Assignment:
Write down the listing again exactly as it appears below, without its pictures.

=== Section Start ===

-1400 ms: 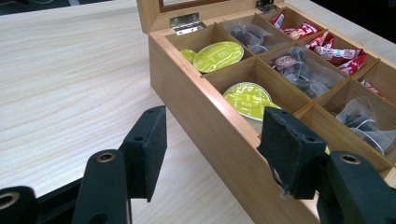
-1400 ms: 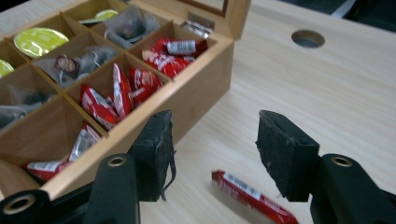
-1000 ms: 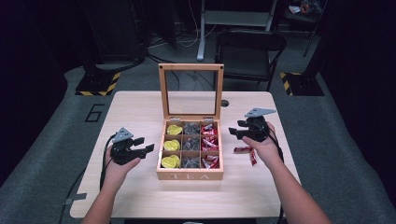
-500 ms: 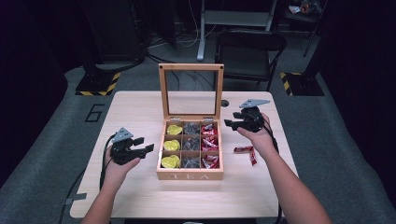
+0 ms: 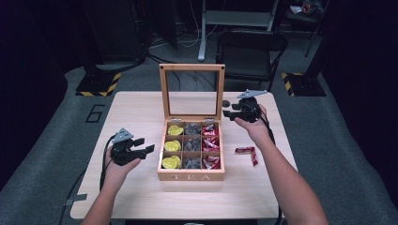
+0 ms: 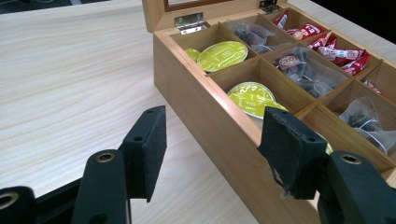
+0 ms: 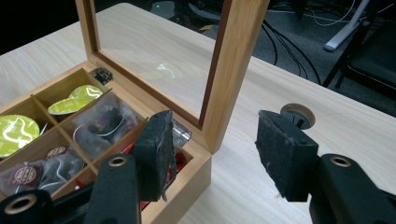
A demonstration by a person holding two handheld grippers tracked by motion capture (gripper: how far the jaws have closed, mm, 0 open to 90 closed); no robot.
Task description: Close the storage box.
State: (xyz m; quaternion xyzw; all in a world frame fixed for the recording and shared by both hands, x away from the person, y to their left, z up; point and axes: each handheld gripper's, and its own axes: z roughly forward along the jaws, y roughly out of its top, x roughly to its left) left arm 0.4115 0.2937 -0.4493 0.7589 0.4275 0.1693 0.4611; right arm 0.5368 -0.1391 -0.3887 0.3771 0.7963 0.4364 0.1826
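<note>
A wooden tea box (image 5: 190, 177) stands mid-table with its glass lid (image 5: 191, 68) upright. Its left column holds yellow-green capsules (image 5: 171, 145), the middle clear tea bags (image 5: 191, 145), the right red packets (image 5: 211, 143). Two loose red packets (image 5: 247, 152) lie on the table right of the box. My left gripper (image 5: 146, 145) hovers just left of the box, open and empty; in the left gripper view its jaws (image 6: 212, 135) frame the box's side wall (image 6: 205, 116). My right gripper (image 5: 228, 112) is open and empty beside the lid's right edge; the lid frame (image 7: 233, 56) rises just beyond its jaws (image 7: 212, 140).
The light wooden table (image 5: 141, 108) has a round cable hole (image 5: 226, 103) behind the box's right corner. A dark chair (image 5: 251, 47) stands behind the table's far edge. A black cable (image 5: 104, 159) trails from the left gripper toward the front edge.
My right gripper has moved from near the loose red packets back and leftward to the lid's right edge. The left gripper and the box have stayed put.
</note>
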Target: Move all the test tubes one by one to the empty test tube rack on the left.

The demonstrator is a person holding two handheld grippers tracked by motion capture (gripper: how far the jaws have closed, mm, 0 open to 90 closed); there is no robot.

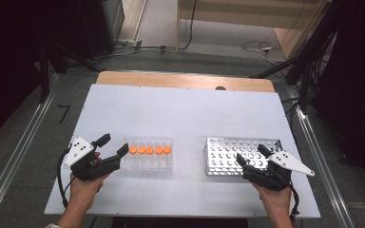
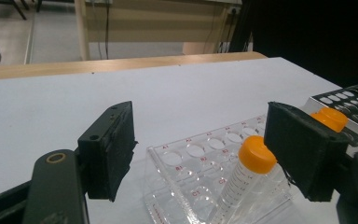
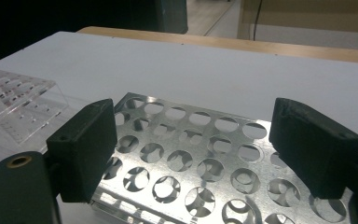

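Orange-capped tube stands upright, cap up, between the left gripper's wide-apart fingers, untouched; right gripper gapes empty.

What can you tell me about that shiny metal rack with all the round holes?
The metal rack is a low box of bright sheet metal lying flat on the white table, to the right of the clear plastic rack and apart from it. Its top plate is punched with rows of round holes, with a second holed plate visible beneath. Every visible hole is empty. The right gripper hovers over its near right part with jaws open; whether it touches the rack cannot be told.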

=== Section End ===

Task output:
-1400 ms: 
-1400 ms: 
-1000 ms: 
-500 ms: 
+0 ms: 
+0 ms: 
+0 ms: 
A demonstration by a person holding two handheld grippers tracked by motion capture (gripper: how far the jaws have closed, mm, 0 open to 90 closed); no robot.
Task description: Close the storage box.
State: (xyz m; quaternion xyzw; all in a world frame fixed for the recording and shared by both hands, x away from the person, y to their left, z up; point and axes: each handheld gripper's, and its own axes: z roughly forward along the jaws, y roughly out of its top, x roughly to its left) left arm 0.4115 0.2937 -0.4493 0.7589 0.4275 0.1693 0.4611; right arm 0.5368 -0.1391 -0.3887 0.3771 0.7963 0.4364 0.1826
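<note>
A wooden tea box (image 5: 190, 177) stands mid-table with its glass lid (image 5: 191, 68) upright. Its left column holds yellow-green capsules (image 5: 171, 145), the middle clear tea bags (image 5: 191, 145), the right red packets (image 5: 211, 143). Two loose red packets (image 5: 247, 152) lie on the table right of the box. My left gripper (image 5: 146, 145) hovers just left of the box, open and empty; in the left gripper view its jaws (image 6: 212, 135) frame the box's side wall (image 6: 205, 116). My right gripper (image 5: 228, 112) is open and empty beside the lid's right edge; the lid frame (image 7: 233, 56) rises just beyond its jaws (image 7: 212, 140).
The light wooden table (image 5: 141, 108) has a round cable hole (image 5: 226, 103) behind the box's right corner. A dark chair (image 5: 251, 47) stands behind the table's far edge. A black cable (image 5: 104, 159) trails from the left gripper toward the front edge.
My right gripper has moved from near the loose red packets back and leftward to the lid's right edge. The left gripper and the box have stayed put.
</note>
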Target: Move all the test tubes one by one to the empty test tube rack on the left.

The demonstrator is a person holding two handheld grippers tracked by motion capture (gripper: how far the jaws have closed, mm, 0 open to 90 closed); there is no robot.


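Orange-capped tube stands upright, cap up, between the left gripper's wide-apart fingers, untouched; right gripper gapes empty.

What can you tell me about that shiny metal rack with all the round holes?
The metal rack is a low box of bright sheet metal lying flat on the white table, to the right of the clear plastic rack and apart from it. Its top plate is punched with rows of round holes, with a second holed plate visible beneath. Every visible hole is empty. The right gripper hovers over its near right part with jaws open; whether it touches the rack cannot be told.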

This exercise requires no further output.